Klaus Friesenbichler vom Institut für Wirtschaftsforschung (WIFO), warnte dagegen im Ö1-Interview davor, dass „der Markt von den Deutschen letztlich aufgekauft“ wird und es somit zu einer geringeren Versorgung in Österreich kommt. „Insgesamt wäre eine europäische Lösung wünschenswert“, sagte der Experte, der auch am neu gegründeten Lieferkettenforschungsinstitut Supply Chain Intelligence Institute Austria (ASCII) tätig ist.
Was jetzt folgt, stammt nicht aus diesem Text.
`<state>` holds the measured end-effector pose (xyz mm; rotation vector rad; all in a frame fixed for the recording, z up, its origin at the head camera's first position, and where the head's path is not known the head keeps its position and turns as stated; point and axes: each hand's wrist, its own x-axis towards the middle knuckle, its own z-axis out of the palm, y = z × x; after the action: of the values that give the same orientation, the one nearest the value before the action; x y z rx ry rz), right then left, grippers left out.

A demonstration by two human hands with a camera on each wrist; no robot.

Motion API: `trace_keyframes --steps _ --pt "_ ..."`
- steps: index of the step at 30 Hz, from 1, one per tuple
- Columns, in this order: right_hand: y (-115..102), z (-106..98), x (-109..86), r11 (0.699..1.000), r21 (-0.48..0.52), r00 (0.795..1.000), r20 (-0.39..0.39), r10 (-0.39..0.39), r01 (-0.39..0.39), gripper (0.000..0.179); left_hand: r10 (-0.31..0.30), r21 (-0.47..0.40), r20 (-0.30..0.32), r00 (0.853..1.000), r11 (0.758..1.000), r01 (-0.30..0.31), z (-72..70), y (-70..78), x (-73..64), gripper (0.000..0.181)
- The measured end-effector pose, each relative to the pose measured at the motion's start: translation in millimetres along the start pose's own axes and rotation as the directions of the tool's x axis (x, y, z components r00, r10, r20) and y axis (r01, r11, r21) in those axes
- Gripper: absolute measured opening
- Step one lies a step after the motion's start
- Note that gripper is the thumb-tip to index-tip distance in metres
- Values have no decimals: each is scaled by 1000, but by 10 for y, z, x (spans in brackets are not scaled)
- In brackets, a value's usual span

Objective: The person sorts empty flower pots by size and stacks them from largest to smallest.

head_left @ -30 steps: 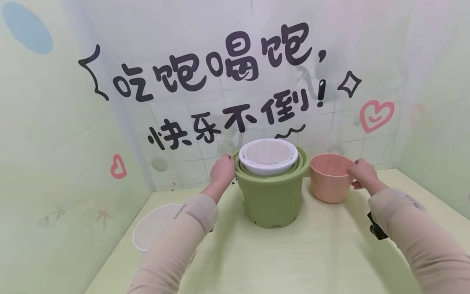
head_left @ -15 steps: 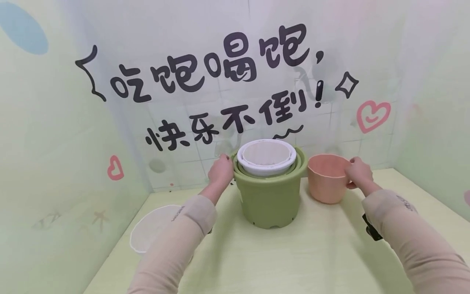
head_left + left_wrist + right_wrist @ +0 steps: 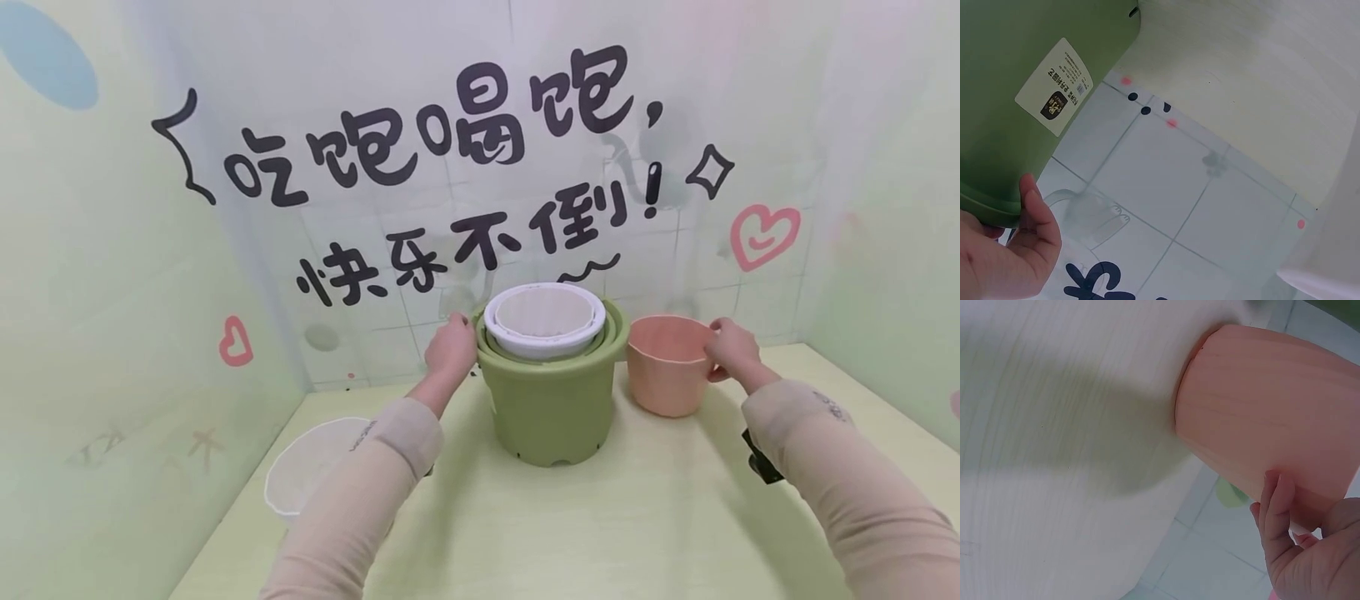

NEOS-Gesundheitssprecherin Fiona Fiedler wies die SV-Kritik an Deutschland am Freitag zurück. Aus ihrer Sicht ist die Einkaufsstrategie der SV mit einem „Kampfpreis“ die Ursache für die Misere. NEOS fordert auch, einen nach ihren Angaben zuletzt beschlossenen Abschlag auf den EU-Durchschnittspreis auf neue Medikamente von 6,5 Prozent wieder aufzuheben.

Das Kabinett der deutschen Regierung hatte am Mittwoch einen Gesetzesentwurf für eine stärkere Absicherung von Medikamentenlieferungen beschlossen. Um Ausfälle wichtiger Arzneimittel zu vermeiden, sollen bestimmte Preisregeln gelockert werden. Zudem sollen europäische Hersteller stärker zum Zug kommen. Deutschland plant auch Vorgaben zu mehrmonatigen Vorräten als Sicherheitspuffer.